_Exercise_
Starting at the top of the records, output every line through the one that contains "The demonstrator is", keeping each exactly as it appears.

[Extracted data entries]
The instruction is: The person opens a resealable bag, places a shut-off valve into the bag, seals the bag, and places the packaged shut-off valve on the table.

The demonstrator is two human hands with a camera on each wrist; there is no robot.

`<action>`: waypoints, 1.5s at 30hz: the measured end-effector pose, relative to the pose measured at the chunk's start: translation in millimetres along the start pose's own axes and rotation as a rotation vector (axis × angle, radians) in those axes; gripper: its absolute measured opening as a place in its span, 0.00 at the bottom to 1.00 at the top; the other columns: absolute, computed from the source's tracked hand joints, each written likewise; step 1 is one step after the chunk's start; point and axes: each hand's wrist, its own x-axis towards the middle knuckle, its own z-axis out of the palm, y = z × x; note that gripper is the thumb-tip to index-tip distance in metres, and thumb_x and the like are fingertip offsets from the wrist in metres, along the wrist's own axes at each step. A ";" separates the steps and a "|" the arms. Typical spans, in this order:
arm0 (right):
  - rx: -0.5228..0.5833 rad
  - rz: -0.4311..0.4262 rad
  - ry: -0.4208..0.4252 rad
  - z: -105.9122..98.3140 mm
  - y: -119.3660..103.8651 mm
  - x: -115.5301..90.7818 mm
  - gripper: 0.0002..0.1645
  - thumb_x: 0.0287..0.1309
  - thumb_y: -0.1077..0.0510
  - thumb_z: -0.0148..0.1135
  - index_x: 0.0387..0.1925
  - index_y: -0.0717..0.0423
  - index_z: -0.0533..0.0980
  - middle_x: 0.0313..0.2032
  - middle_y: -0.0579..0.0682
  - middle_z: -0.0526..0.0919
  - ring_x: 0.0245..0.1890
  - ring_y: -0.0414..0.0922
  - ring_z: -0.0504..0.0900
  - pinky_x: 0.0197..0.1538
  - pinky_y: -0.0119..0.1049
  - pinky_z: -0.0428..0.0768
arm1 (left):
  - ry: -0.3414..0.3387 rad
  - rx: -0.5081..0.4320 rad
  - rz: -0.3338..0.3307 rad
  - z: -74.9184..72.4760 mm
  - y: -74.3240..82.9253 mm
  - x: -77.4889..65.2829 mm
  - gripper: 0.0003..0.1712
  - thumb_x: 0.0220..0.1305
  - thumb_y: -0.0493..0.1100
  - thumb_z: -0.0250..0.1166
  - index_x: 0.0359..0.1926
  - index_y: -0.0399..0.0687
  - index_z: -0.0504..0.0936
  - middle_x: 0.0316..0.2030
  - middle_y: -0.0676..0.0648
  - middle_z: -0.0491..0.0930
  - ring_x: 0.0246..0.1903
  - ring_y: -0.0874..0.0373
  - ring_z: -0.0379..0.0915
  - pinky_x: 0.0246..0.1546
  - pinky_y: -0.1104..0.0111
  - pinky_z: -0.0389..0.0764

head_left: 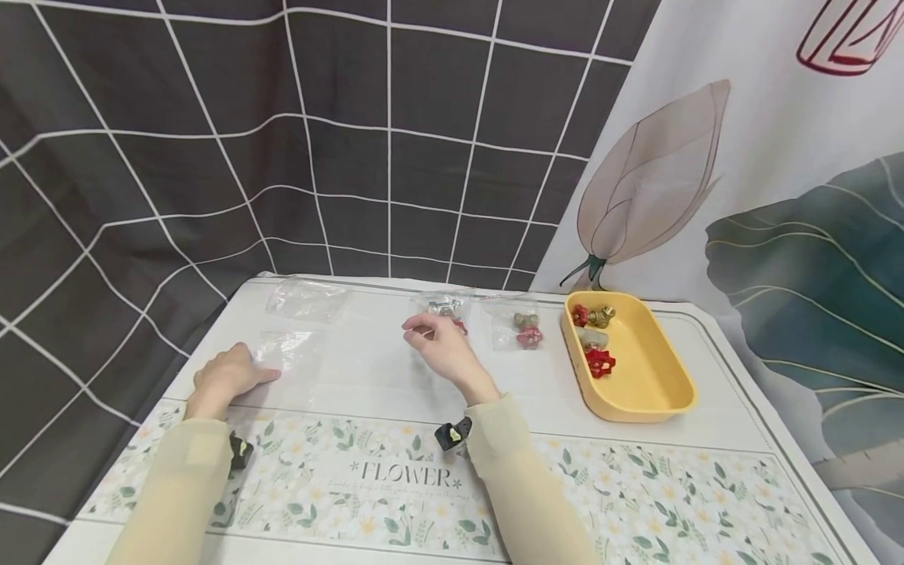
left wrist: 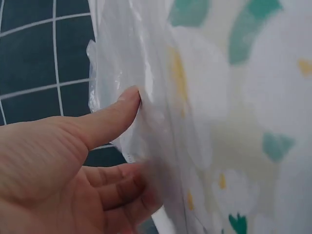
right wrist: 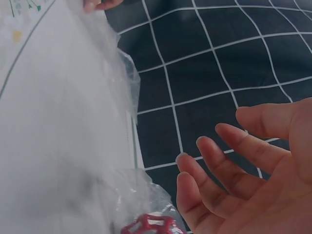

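On the left of the table, my left hand (head_left: 229,373) rests at the edge of a flat clear plastic bag (head_left: 293,357). Its thumb is stretched out onto the plastic in the left wrist view, with the other fingers loosely bent beside the bag (left wrist: 117,53). My right hand (head_left: 445,345) hovers near the table's middle, fingers loosely bent and holding nothing. Behind and partly hidden by it lies a bagged valve, whose red handwheel (right wrist: 151,224) shows in the right wrist view. Further right is another clear bag (head_left: 501,333) containing a valve with a red handwheel (head_left: 530,337).
A second flat clear bag (head_left: 307,300) lies at the back left. At the right stands a yellow tray (head_left: 636,413) with a brass valve (head_left: 600,315) and another red-wheeled valve (head_left: 600,363) along its left side. A dark checked curtain (head_left: 346,165) hangs behind the table.
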 end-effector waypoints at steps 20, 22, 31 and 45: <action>-0.022 0.046 -0.089 10.7 0.5 -0.5 0.15 0.67 0.56 0.58 0.51 0.58 0.80 0.47 0.47 0.83 0.46 0.45 0.80 0.50 0.42 0.78 | 0.011 -0.323 0.440 26.0 54.0 -17.5 0.12 0.67 0.46 0.63 0.43 0.41 0.79 0.42 0.40 0.81 0.43 0.44 0.77 0.44 0.50 0.79; -0.027 0.038 -0.082 8.2 -0.5 -1.7 0.14 0.68 0.57 0.57 0.51 0.57 0.79 0.47 0.48 0.83 0.47 0.46 0.81 0.51 0.43 0.77 | 0.016 -0.333 0.491 27.1 64.6 -20.6 0.12 0.67 0.45 0.63 0.45 0.42 0.79 0.44 0.40 0.82 0.46 0.42 0.77 0.46 0.47 0.78; -0.019 -0.022 -0.080 -12.2 1.0 -9.8 0.14 0.67 0.58 0.58 0.51 0.59 0.79 0.45 0.47 0.83 0.44 0.45 0.81 0.44 0.39 0.81 | 0.003 -0.342 0.698 28.9 103.5 -29.8 0.08 0.64 0.40 0.67 0.42 0.44 0.80 0.38 0.50 0.82 0.43 0.50 0.78 0.47 0.52 0.78; -0.061 -0.064 -0.083 -53.0 1.9 -27.8 0.12 0.69 0.58 0.56 0.47 0.58 0.81 0.26 0.53 0.81 0.21 0.47 0.76 0.24 0.35 0.75 | 0.014 -0.373 0.822 26.4 153.0 -30.6 0.15 0.65 0.41 0.65 0.51 0.40 0.80 0.47 0.44 0.83 0.50 0.49 0.77 0.54 0.52 0.76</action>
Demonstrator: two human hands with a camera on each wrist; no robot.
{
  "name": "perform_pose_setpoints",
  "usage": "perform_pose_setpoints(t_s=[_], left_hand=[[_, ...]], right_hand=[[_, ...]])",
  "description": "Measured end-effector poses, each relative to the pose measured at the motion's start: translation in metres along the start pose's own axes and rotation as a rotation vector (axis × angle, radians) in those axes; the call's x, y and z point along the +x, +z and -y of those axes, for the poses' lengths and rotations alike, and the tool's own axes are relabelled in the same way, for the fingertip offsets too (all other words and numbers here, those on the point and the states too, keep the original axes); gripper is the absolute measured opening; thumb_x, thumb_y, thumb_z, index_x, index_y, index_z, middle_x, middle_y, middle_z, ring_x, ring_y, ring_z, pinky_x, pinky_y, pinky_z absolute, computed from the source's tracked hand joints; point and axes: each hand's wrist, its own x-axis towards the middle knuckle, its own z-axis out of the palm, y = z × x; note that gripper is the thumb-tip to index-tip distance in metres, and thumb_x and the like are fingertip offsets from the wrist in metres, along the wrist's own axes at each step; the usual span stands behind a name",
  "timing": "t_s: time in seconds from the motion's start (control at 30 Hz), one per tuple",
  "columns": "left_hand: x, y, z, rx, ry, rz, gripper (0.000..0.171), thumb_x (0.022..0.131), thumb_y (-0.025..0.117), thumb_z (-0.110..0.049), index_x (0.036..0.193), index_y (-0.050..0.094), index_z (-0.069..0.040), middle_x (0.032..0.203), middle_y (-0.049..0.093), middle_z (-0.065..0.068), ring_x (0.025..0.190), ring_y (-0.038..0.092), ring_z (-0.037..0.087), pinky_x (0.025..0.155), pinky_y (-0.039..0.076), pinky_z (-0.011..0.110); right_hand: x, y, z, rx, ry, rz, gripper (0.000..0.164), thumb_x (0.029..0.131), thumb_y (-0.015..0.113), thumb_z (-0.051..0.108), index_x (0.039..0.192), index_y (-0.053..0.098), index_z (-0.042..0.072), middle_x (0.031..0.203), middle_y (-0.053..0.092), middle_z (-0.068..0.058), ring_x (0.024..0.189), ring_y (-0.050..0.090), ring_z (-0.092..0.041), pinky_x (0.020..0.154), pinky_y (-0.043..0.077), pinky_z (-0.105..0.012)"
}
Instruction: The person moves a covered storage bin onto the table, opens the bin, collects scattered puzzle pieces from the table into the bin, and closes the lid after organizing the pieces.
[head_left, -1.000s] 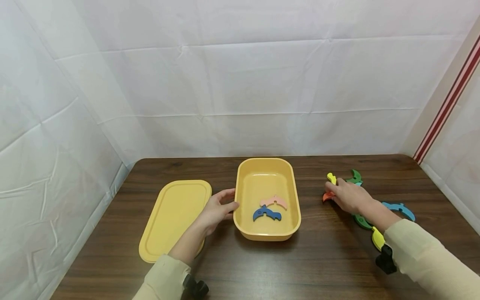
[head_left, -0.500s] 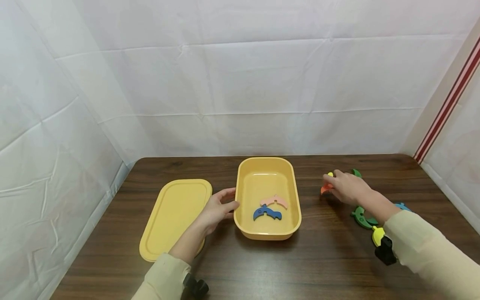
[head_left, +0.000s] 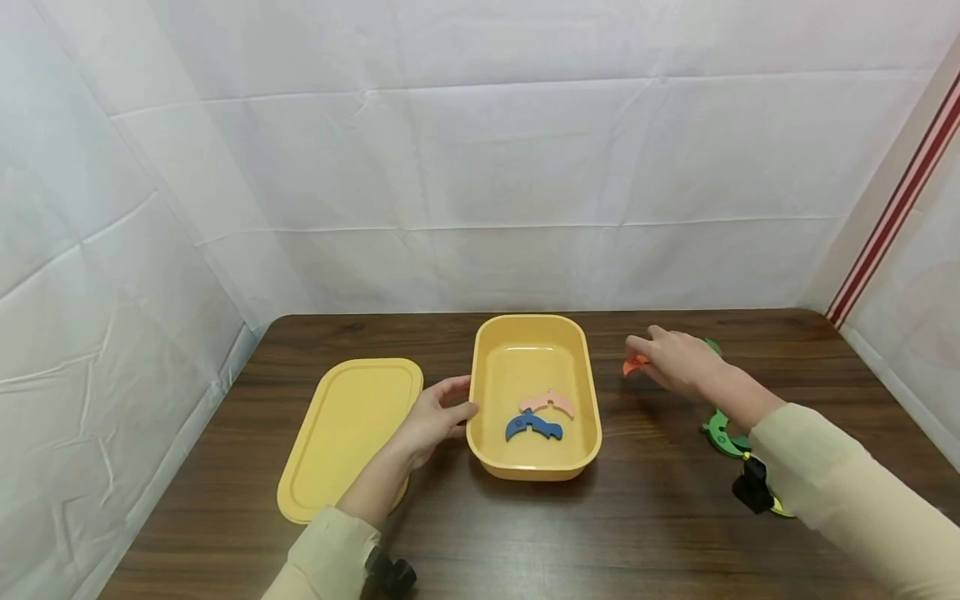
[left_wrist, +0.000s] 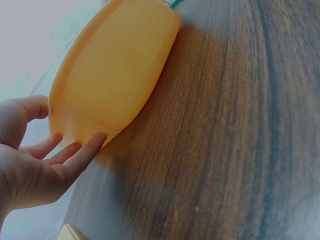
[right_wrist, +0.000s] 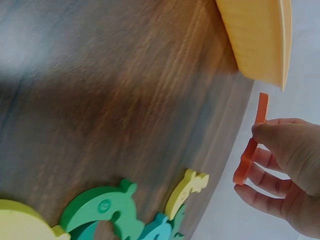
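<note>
A yellow plastic tub [head_left: 534, 473] stands mid-table. My left hand [head_left: 429, 423] holds its left side, thumb at the rim and fingers [left_wrist: 86, 152] against the outer wall. A blue curved animal-shaped piece [head_left: 534, 428] and a pink one [head_left: 553, 403] lie in the tub's near half. My right hand [head_left: 678, 360] pinches an orange toy piece [right_wrist: 246, 161] between thumb and fingers. It is held over the table, right of the tub. Beneath that arm lie a green curved piece [right_wrist: 102, 204], a yellow piece [right_wrist: 186, 194] and a light blue piece [right_wrist: 159, 229], partly hidden in the head view.
A flat yellow lid [head_left: 351, 433] lies left of the tub, partly behind my left forearm. Another yellow piece [right_wrist: 25, 222] lies near the right sleeve. White sheeting [head_left: 480, 167] hangs behind the dark wood table [head_left: 645, 517].
My right hand has picked up the orange piece from among the others and moved left towards the tub. The left hand and the tub have stayed put.
</note>
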Motion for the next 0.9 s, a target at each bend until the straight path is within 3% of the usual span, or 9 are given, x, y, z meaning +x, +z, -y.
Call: perform_pose_setpoints(t_s=[0.33, 0.53, 0.9], left_hand=[[0.003, 0.0, 0.005, 0.004, -0.001, -0.018, 0.047, 0.087, 0.059, -0.007, 0.132, 0.046, -0.006, 0.134, 0.046, 0.015, 0.105, 0.058, 0.024, 0.078, 0.055, 0.035], [0.003, 0.001, 0.003, -0.001, 0.007, -0.009, 0.049, 0.088, 0.058, -0.006, 0.134, 0.043, -0.003, 0.135, 0.045, 0.017, 0.109, 0.056, 0.028, 0.079, 0.055, 0.037], [-0.004, 0.003, -0.004, -0.01, -0.005, 0.017, 0.05, 0.088, 0.056, -0.004, 0.136, 0.04, 0.0, 0.137, 0.042, 0.021, 0.112, 0.054, 0.032, 0.081, 0.054, 0.039]], right_hand=[[0.016, -0.008, 0.01, 0.001, -0.028, -0.036, 0.015, 0.084, 0.066, 0.016, 0.091, 0.053, 0.016, 0.075, 0.046, -0.003, 0.055, 0.042, -0.016, 0.048, 0.037, -0.027], [0.025, -0.012, 0.015, -0.005, -0.055, -0.07, 0.014, 0.085, 0.066, 0.017, 0.09, 0.053, 0.016, 0.075, 0.048, -0.004, 0.056, 0.041, -0.016, 0.048, 0.037, -0.027], [0.036, -0.024, 0.028, 0.0, -0.055, -0.05, 0.013, 0.085, 0.065, 0.018, 0.091, 0.054, 0.018, 0.077, 0.048, -0.004, 0.056, 0.042, -0.016, 0.047, 0.039, -0.028]])
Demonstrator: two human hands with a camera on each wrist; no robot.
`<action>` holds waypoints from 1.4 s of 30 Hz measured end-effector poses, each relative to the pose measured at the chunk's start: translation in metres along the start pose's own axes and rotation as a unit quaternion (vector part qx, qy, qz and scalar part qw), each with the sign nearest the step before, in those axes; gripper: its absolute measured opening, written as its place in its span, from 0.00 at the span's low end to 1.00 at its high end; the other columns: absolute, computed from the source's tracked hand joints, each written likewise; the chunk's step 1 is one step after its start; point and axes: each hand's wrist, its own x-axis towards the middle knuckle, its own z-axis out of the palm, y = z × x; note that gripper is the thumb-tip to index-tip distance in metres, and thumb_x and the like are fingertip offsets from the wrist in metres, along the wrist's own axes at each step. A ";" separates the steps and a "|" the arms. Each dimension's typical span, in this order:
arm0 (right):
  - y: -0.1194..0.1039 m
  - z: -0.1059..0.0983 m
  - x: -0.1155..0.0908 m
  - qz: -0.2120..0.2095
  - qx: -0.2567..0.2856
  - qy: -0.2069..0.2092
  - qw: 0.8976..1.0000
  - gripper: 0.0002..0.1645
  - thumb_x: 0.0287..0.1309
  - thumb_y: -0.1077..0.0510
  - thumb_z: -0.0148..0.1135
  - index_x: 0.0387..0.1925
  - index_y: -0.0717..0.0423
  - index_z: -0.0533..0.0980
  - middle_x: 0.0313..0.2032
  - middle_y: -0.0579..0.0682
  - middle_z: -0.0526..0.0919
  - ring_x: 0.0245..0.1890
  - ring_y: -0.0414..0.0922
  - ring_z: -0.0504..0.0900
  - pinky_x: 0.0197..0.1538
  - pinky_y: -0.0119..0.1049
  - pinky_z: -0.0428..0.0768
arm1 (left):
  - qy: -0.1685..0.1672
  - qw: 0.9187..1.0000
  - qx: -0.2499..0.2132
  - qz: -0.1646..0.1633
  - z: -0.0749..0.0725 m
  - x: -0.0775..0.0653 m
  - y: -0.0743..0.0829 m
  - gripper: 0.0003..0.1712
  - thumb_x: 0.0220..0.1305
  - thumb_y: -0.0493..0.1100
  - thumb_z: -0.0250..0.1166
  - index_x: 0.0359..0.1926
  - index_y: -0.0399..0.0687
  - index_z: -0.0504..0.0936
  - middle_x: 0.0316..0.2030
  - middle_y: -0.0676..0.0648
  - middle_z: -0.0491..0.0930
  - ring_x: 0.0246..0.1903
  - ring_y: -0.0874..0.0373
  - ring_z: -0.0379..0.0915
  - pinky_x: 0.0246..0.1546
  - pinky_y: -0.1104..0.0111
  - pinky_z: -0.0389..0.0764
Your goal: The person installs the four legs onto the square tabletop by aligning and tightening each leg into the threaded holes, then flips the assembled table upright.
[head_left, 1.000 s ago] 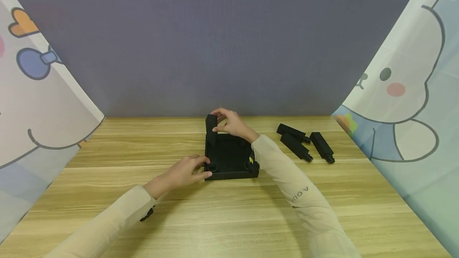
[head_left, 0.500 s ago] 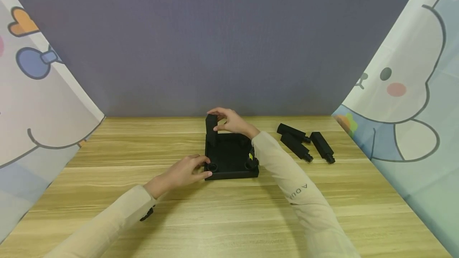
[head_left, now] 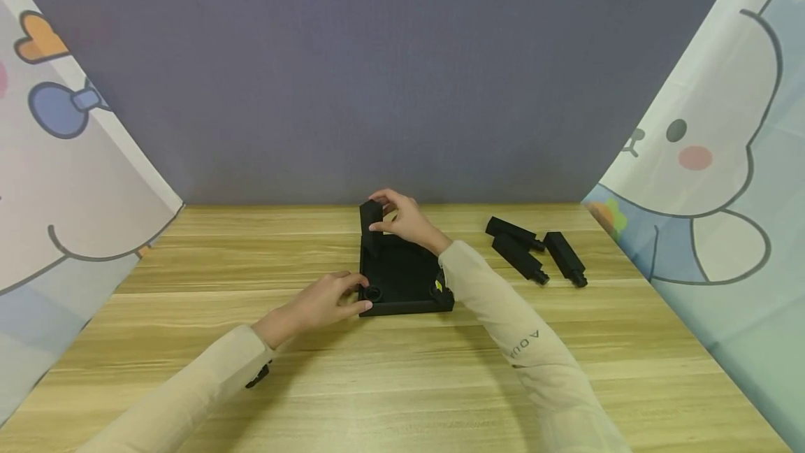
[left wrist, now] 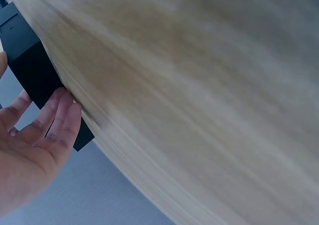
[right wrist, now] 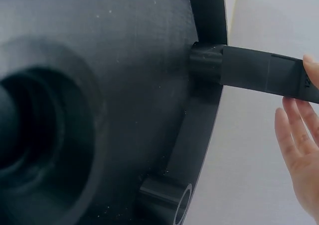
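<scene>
A black square tray-like base (head_left: 409,310) lies on the wooden table in the head view, with round sockets at its corners. In its far left socket stands an upright black square-sided leg (head_left: 372,219). My right hand (head_left: 407,219) pinches this leg near its top between thumb and fingers; the right wrist view shows the leg (right wrist: 249,70) seated in its socket, beside an unfilled socket (right wrist: 162,197). At the base's near left corner, my left hand (head_left: 323,301) holds the side wall between thumb and fingers. Its fingertips touch the wall (left wrist: 37,75) in the left wrist view.
Several loose black legs (head_left: 518,257) with threaded ends lie to the right on the table (head_left: 402,383). A grey panel (head_left: 402,82) rises behind the table's far edge. Cartoon-printed cloths (head_left: 704,180) hang at both sides. A small dark object (head_left: 258,375) shows beside the left sleeve.
The upright leg has turned a little in its socket, its top corner now facing differently. My right fingers have shifted slightly back and forth around it. The left hand and base stay put.
</scene>
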 end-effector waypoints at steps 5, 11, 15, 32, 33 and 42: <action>-0.002 -0.003 0.002 0.000 -0.008 -0.013 1.000 0.33 0.48 0.56 0.69 0.56 0.54 0.67 0.54 0.53 0.73 0.49 0.48 0.76 0.42 0.38 0.79 | 0.002 1.000 0.003 0.000 0.000 0.000 0.000 0.22 0.61 0.56 0.59 0.49 0.46 0.76 0.43 0.45 0.79 0.38 0.56 0.77 0.36 0.67 0.79; -0.002 -0.010 0.006 -0.005 -0.013 -0.043 0.999 0.32 0.50 0.60 0.66 0.58 0.53 0.67 0.57 0.55 0.71 0.52 0.50 0.74 0.45 0.39 0.79 | -0.002 1.000 0.001 -0.005 0.000 0.000 0.000 0.22 0.61 0.55 0.59 0.49 0.47 0.76 0.44 0.46 0.79 0.38 0.56 0.77 0.36 0.67 0.79; -0.003 -0.014 0.009 -0.008 -0.013 -0.059 0.998 0.30 0.51 0.62 0.65 0.57 0.54 0.68 0.58 0.55 0.71 0.53 0.50 0.74 0.47 0.42 0.78 | -0.007 1.000 -0.003 -0.012 -0.002 -0.001 0.001 0.22 0.60 0.55 0.60 0.50 0.48 0.75 0.45 0.45 0.78 0.39 0.56 0.77 0.37 0.67 0.79; -0.001 -0.005 0.003 0.011 0.003 -0.007 1.000 0.26 0.50 0.58 0.67 0.51 0.52 0.71 0.50 0.52 0.75 0.45 0.46 0.76 0.40 0.37 0.78 | -0.010 1.000 -0.006 -0.013 -0.002 -0.001 0.001 0.22 0.61 0.55 0.59 0.50 0.48 0.75 0.45 0.45 0.78 0.41 0.55 0.77 0.38 0.66 0.79; -0.001 -0.004 0.002 0.009 0.002 0.000 1.000 0.25 0.50 0.58 0.67 0.51 0.53 0.70 0.48 0.52 0.76 0.45 0.45 0.77 0.39 0.36 0.79 | -0.010 1.000 -0.006 -0.012 -0.002 0.000 0.001 0.22 0.61 0.55 0.59 0.50 0.48 0.75 0.45 0.45 0.78 0.41 0.55 0.77 0.38 0.66 0.79; 0.000 -0.001 0.001 -0.008 -0.002 0.018 1.000 0.27 0.49 0.59 0.68 0.51 0.55 0.70 0.45 0.52 0.77 0.43 0.46 0.77 0.36 0.34 0.78 | -0.003 1.000 -0.001 -0.009 -0.002 -0.001 0.002 0.21 0.60 0.55 0.60 0.49 0.47 0.76 0.44 0.45 0.79 0.40 0.55 0.77 0.39 0.66 0.80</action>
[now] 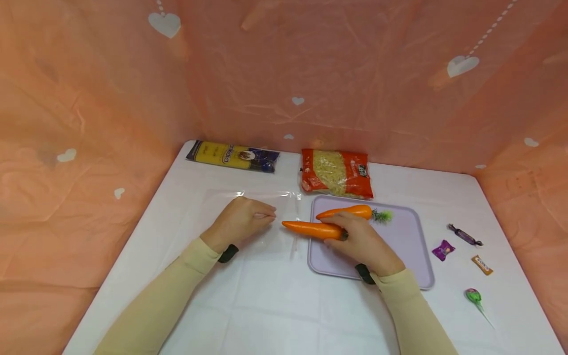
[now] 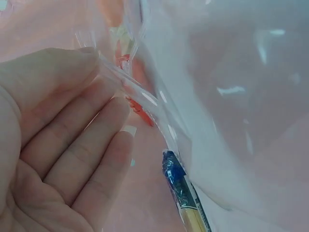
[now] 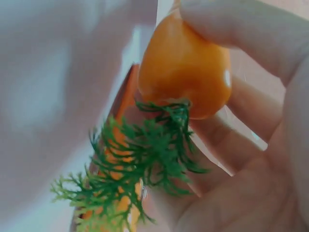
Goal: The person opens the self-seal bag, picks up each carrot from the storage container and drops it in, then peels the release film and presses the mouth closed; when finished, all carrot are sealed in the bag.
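Head view evenly lit, soft shdws; glare on clear plastic (image 2: 241, 121); wrist pics hazy, sl. blurry

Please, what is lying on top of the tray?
One carrot lies on the tray, its green leaves showing. The right hand holds another carrot, partly over the tray. The tray's surface hidden behind that hand cannot be seen.

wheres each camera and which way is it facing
Head: worn on the head, facing forward and down at the table; left hand, right hand and sleeves show.
Left wrist: worn there, facing the clear bag the left hand pinches; only that hand shows.
Right wrist: worn there, facing the carrot the right hand holds; only that hand shows.
Head and right wrist share the carrot.
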`<action>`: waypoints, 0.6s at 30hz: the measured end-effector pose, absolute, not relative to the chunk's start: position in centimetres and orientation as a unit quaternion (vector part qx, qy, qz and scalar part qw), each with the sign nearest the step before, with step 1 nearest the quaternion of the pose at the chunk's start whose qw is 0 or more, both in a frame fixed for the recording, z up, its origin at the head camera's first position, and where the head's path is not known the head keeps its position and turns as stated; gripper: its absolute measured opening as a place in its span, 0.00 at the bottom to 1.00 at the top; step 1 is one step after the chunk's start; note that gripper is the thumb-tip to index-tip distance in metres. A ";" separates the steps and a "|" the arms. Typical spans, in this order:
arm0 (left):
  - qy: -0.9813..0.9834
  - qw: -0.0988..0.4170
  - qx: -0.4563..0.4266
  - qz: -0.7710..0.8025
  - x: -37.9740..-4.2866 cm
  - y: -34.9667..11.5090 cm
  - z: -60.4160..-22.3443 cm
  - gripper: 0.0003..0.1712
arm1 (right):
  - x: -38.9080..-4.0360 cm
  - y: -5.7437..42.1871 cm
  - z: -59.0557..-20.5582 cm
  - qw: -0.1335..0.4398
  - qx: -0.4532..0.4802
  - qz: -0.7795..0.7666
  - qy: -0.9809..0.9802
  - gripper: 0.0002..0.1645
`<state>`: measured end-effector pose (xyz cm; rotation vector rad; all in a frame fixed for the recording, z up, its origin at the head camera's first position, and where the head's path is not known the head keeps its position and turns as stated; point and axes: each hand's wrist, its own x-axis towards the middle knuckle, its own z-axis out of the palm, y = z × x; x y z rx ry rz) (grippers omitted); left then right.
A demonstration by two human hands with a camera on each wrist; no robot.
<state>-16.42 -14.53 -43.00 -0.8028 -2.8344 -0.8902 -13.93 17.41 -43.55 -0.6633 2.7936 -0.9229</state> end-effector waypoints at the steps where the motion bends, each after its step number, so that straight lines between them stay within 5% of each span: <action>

_Response to this exercise_
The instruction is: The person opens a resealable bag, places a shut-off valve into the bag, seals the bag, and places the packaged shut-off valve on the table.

The demonstrator is two human hands with a camera on each wrist; there is no robot.

Nothing else is required to complete the exercise.